> [Work to be completed]
The answer is to be an exact copy of the lines below running from the line with "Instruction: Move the" down to the line with "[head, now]", both ends included, and nothing more.

[[ Exercise data, beginning ]]

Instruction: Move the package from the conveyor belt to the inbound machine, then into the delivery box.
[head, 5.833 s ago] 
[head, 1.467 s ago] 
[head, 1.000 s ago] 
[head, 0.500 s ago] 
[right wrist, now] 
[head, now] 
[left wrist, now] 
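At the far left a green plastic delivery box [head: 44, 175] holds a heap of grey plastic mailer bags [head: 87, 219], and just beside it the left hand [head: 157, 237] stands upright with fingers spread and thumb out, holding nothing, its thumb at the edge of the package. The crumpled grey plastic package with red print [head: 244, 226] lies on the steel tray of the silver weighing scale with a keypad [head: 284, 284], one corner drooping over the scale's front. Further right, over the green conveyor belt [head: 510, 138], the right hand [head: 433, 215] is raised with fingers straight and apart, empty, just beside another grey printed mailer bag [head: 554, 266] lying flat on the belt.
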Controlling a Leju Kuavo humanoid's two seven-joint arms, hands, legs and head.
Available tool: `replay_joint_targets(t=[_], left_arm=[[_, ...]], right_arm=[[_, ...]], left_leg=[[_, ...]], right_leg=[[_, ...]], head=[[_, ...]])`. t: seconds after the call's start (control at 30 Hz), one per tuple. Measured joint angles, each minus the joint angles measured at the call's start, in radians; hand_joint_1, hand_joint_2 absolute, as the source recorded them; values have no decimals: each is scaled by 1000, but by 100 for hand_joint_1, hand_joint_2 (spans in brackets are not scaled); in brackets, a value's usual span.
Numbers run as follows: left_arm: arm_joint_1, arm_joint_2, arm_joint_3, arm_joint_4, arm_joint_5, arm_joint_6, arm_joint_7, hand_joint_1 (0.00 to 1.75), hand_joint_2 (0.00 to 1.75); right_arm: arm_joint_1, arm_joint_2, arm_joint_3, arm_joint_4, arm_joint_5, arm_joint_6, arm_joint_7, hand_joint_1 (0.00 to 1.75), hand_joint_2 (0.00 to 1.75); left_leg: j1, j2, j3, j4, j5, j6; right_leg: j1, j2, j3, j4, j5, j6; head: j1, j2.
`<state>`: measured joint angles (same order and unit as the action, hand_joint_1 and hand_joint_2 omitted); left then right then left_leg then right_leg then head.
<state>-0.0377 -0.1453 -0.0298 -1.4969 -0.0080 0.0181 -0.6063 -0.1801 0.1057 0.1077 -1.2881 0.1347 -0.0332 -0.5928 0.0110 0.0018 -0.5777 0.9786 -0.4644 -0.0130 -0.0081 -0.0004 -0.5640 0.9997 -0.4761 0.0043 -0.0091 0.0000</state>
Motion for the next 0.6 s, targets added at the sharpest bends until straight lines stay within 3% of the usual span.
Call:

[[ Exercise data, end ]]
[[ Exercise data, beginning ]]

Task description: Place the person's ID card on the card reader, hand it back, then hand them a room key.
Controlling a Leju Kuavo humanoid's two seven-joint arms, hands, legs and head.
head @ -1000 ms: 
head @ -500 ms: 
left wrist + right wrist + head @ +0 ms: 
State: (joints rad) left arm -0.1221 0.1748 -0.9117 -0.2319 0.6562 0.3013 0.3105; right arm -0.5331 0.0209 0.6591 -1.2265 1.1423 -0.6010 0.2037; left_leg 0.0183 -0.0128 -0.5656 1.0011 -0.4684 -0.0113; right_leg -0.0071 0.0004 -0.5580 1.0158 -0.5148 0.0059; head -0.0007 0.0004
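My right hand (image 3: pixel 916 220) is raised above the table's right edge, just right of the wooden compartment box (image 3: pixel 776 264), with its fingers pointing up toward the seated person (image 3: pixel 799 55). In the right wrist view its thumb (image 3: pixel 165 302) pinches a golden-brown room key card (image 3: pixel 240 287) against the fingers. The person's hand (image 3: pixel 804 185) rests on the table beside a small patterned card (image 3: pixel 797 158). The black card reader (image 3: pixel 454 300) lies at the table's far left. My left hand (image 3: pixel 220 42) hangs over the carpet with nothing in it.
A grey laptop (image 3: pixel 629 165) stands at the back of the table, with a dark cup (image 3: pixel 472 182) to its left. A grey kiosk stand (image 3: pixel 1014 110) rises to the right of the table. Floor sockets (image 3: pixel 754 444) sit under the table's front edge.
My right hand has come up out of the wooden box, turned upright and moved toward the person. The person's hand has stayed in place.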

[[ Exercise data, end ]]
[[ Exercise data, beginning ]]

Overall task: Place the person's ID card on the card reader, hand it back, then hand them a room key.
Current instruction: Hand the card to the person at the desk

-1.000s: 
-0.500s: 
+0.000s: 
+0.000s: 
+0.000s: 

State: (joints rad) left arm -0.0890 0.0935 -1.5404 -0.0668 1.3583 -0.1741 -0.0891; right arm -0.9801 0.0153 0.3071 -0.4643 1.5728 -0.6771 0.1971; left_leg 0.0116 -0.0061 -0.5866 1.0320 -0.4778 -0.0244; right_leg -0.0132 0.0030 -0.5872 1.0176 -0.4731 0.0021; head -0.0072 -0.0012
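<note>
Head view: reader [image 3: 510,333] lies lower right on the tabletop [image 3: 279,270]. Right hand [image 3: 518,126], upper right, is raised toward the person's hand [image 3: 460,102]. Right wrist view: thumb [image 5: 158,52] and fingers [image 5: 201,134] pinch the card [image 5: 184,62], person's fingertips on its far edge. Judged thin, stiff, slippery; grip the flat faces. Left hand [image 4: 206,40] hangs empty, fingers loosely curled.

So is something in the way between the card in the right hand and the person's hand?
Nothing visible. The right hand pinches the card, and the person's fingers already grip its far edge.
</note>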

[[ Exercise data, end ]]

> [The answer]
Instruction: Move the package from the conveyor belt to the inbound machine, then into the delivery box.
[head, 5.833 s ago] 
[head, 1.467 s ago] 
[head, 1.000 s ago] 
[head, 0.500 s ago] 
[right wrist, now] 
[head, now] 

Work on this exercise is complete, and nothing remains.